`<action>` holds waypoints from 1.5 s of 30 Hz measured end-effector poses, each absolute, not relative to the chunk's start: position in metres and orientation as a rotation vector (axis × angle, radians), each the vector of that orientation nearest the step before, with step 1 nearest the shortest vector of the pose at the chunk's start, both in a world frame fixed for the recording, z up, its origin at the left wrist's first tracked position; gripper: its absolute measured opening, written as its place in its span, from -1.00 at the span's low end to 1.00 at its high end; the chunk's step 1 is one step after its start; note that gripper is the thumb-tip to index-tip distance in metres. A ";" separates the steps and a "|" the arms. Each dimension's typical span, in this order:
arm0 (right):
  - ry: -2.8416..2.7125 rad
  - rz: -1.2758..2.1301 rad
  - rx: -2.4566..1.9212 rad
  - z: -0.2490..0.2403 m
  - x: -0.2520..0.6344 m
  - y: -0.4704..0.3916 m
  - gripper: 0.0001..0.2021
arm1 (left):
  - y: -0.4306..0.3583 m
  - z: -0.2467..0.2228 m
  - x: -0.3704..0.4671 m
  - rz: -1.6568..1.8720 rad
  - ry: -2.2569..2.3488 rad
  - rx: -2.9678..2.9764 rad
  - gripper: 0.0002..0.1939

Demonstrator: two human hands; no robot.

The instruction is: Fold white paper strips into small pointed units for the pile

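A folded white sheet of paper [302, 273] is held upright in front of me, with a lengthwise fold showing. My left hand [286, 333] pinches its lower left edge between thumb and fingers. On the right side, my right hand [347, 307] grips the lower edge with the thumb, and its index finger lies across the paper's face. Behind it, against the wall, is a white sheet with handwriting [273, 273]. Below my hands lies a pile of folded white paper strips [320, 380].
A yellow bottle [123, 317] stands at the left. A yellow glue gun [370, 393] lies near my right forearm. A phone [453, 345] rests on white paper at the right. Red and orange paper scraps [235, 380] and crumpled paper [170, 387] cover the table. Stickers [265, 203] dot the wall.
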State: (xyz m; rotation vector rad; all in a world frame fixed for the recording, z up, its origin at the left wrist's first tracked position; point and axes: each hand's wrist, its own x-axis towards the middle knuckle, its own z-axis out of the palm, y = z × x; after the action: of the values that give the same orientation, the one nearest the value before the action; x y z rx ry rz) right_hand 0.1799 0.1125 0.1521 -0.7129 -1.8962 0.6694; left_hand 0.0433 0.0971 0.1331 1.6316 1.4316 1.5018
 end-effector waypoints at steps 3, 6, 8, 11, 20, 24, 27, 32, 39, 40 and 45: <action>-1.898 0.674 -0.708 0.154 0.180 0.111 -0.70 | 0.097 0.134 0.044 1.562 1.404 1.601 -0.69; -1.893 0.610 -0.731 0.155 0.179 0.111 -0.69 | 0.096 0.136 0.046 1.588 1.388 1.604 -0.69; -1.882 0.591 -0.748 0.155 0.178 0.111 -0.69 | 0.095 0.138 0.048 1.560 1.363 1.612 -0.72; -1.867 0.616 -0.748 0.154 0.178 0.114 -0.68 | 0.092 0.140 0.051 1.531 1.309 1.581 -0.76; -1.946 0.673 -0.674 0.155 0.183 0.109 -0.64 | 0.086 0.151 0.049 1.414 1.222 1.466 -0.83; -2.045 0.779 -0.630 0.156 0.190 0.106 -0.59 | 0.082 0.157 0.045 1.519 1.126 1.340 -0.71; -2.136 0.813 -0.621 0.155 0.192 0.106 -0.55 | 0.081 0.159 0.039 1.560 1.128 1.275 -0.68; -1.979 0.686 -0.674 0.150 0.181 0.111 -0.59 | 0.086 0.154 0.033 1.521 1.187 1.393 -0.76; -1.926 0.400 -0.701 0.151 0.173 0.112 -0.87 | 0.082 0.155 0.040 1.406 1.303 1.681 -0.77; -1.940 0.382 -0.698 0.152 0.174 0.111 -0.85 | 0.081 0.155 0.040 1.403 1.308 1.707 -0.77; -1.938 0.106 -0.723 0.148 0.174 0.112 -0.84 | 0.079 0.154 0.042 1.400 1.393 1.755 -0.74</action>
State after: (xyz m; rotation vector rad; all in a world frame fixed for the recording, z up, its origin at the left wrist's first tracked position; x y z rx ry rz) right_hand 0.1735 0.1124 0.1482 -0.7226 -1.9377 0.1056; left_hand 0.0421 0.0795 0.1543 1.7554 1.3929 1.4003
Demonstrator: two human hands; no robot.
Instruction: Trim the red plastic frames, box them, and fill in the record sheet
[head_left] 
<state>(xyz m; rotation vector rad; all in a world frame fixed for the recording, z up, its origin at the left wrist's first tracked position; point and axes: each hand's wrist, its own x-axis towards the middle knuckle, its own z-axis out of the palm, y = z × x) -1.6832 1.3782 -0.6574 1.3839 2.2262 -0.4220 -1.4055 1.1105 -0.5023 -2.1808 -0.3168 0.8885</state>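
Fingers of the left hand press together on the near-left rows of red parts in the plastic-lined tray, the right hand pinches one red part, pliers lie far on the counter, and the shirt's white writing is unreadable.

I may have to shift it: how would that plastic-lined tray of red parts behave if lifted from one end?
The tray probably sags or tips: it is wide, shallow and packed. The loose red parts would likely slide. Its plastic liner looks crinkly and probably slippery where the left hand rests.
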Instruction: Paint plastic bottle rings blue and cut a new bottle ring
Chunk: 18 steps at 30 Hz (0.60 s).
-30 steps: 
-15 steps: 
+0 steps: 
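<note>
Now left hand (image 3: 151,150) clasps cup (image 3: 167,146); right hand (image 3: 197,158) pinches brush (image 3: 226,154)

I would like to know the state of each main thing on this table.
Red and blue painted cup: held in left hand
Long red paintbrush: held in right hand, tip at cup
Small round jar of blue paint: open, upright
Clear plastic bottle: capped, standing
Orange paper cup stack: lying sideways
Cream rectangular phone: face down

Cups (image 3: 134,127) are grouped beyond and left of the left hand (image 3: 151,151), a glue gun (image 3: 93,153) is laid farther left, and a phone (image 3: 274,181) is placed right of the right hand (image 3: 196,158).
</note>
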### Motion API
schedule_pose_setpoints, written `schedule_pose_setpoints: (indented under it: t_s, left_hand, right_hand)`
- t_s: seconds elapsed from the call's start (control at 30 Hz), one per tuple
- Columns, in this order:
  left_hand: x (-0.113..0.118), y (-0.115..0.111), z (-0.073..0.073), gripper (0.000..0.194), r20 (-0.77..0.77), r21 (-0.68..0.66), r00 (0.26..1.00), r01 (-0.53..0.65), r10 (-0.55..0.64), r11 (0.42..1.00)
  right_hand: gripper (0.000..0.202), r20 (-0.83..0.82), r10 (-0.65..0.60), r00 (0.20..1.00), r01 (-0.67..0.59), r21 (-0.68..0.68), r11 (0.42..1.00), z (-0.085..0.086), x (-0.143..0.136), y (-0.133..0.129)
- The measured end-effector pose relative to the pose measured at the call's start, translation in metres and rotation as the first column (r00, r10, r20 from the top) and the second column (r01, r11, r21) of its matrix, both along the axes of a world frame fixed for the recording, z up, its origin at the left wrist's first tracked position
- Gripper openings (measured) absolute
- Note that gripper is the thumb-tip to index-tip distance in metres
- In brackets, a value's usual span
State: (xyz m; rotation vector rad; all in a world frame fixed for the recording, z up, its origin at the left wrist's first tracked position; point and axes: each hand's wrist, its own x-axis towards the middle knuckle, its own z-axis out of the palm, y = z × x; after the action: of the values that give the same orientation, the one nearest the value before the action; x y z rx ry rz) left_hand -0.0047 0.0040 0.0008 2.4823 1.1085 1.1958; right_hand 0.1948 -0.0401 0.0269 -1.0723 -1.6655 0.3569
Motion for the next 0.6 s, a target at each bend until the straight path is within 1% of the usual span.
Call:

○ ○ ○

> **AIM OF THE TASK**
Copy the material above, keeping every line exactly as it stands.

> **SOLVED PROBLEM**
`<action>` holds waypoints from 1.5 s of 30 Hz measured end-effector poses, each absolute, not relative to the chunk's start: position in metres and orientation as a rotation vector (axis × angle, radians), each the vector of that orientation nearest the step before, with step 1 nearest the shortest vector of the pose at the chunk's start, both in a world frame fixed for the recording, z up, its origin at the left wrist's first tracked position; gripper: its absolute measured opening, written as its place in its span, from -1.00 at the span's low end to 1.00 at its high end; the chunk's step 1 is one step after its start; note that gripper is the thumb-tip to index-tip distance in metres. A ";" separates the steps and a "|" the arms. Each dimension's typical span, in this order:
arm0 (right):
  - ry: -2.8416..2.7125 rad
  - rz: -1.2758..2.1301 rad
  - rx: -2.4566..1.9212 rad
  - z: -0.2490..0.2403 m
  - x: -0.2520..0.6344 m
  - y: -0.4704..0.3916 m
  - gripper: 0.0001..0.2021
arm1 (left):
  - y: -0.4306..0.3583 m
  - z: -0.2467..0.2228 m
  - x: -0.3704..0.4671 m
  - rz: -1.6568..1.8720 rad
  - ry: -2.2569..2.3488 rad
  - rx: -2.9678..2.9764 rad
  - gripper: 0.0002..0.1939

Demonstrator: two human hands; no robot.

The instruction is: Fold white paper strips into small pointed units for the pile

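A folded white sheet of paper [302, 273] is held upright in front of me, with a lengthwise fold showing. My left hand [286, 333] pinches its lower left edge between thumb and fingers. On the right side, my right hand [347, 307] grips the lower edge with the thumb, and its index finger lies across the paper's face. Behind it, against the wall, is a white sheet with handwriting [273, 273]. Below my hands lies a pile of folded white paper strips [320, 380].
A yellow bottle [123, 317] stands at the left. A yellow glue gun [370, 393] lies near my right forearm. A phone [453, 345] rests on white paper at the right. Red and orange paper scraps [235, 380] and crumpled paper [170, 387] cover the table. Stickers [265, 203] dot the wall.
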State: (xyz m; rotation vector rad; all in a world frame fixed for the recording, z up, its origin at the left wrist's first tracked position; point and axes: each hand's wrist, its own x-axis towards the middle knuckle, its own z-axis out of the palm, y = z × x; after the action: of the values that give the same orientation, the one nearest the value before the action; x y z rx ry rz) right_hand 0.1799 0.1125 0.1521 -0.7129 -1.8962 0.6694; left_hand 0.0433 0.0971 0.1331 1.6316 1.4316 1.5018
 end-effector waypoints at steps 3, 6, 8, 11, 20, 24, 27, 32, 39, 40 and 45: <action>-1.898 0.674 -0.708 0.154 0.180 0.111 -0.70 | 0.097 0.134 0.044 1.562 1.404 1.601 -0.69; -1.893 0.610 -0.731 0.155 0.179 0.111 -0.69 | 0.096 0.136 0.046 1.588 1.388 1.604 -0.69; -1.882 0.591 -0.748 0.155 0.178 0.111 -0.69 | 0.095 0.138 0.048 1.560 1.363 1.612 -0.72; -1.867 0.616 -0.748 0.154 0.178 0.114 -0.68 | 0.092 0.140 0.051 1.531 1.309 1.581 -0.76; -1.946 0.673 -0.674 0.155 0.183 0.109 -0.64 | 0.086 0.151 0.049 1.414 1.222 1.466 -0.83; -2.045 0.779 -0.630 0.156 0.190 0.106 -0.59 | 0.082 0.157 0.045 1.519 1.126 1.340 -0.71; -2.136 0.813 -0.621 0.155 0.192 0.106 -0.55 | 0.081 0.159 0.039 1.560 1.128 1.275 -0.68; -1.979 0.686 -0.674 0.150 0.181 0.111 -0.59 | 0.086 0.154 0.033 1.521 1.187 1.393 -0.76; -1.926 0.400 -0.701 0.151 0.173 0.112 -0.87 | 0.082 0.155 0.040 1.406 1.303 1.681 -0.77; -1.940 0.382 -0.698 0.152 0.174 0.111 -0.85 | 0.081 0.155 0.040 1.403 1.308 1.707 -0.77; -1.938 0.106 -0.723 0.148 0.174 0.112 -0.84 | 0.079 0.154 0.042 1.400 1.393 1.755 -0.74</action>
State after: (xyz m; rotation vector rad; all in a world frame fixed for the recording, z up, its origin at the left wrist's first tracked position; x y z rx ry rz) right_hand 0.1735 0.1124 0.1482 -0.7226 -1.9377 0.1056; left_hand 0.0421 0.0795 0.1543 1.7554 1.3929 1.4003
Demonstrator: two human hands; no robot.
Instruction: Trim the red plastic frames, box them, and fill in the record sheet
[head_left] 
<state>(xyz m; rotation vector rad; all in a world frame fixed for the recording, z up, its origin at the left wrist's first tracked position; point and axes: each hand's wrist, its own x-axis towards the middle knuckle, its own z-axis out of the palm, y = z × x) -1.6832 1.3782 -0.6574 1.3839 2.2262 -0.4220 -1.4055 1.1105 -0.5023 -2.1808 -0.3168 0.8885</state>
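Fingers of the left hand press together on the near-left rows of red parts in the plastic-lined tray, the right hand pinches one red part, pliers lie far on the counter, and the shirt's white writing is unreadable.

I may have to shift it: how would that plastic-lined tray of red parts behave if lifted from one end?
The tray probably sags or tips: it is wide, shallow and packed. The loose red parts would likely slide. Its plastic liner looks crinkly and probably slippery where the left hand rests.
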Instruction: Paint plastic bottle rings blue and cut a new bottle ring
Chunk: 18 steps at 30 Hz (0.60 s).
-30 steps: 
-15 steps: 
+0 steps: 
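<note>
Now left hand (image 3: 151,150) clasps cup (image 3: 167,146); right hand (image 3: 197,158) pinches brush (image 3: 226,154)

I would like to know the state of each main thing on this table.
Red and blue painted cup: held in left hand
Long red paintbrush: held in right hand, tip at cup
Small round jar of blue paint: open, upright
Clear plastic bottle: capped, standing
Orange paper cup stack: lying sideways
Cream rectangular phone: face down

Cups (image 3: 134,127) are grouped beyond and left of the left hand (image 3: 151,151), a glue gun (image 3: 93,153) is laid farther left, and a phone (image 3: 274,181) is placed right of the right hand (image 3: 196,158).
</note>
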### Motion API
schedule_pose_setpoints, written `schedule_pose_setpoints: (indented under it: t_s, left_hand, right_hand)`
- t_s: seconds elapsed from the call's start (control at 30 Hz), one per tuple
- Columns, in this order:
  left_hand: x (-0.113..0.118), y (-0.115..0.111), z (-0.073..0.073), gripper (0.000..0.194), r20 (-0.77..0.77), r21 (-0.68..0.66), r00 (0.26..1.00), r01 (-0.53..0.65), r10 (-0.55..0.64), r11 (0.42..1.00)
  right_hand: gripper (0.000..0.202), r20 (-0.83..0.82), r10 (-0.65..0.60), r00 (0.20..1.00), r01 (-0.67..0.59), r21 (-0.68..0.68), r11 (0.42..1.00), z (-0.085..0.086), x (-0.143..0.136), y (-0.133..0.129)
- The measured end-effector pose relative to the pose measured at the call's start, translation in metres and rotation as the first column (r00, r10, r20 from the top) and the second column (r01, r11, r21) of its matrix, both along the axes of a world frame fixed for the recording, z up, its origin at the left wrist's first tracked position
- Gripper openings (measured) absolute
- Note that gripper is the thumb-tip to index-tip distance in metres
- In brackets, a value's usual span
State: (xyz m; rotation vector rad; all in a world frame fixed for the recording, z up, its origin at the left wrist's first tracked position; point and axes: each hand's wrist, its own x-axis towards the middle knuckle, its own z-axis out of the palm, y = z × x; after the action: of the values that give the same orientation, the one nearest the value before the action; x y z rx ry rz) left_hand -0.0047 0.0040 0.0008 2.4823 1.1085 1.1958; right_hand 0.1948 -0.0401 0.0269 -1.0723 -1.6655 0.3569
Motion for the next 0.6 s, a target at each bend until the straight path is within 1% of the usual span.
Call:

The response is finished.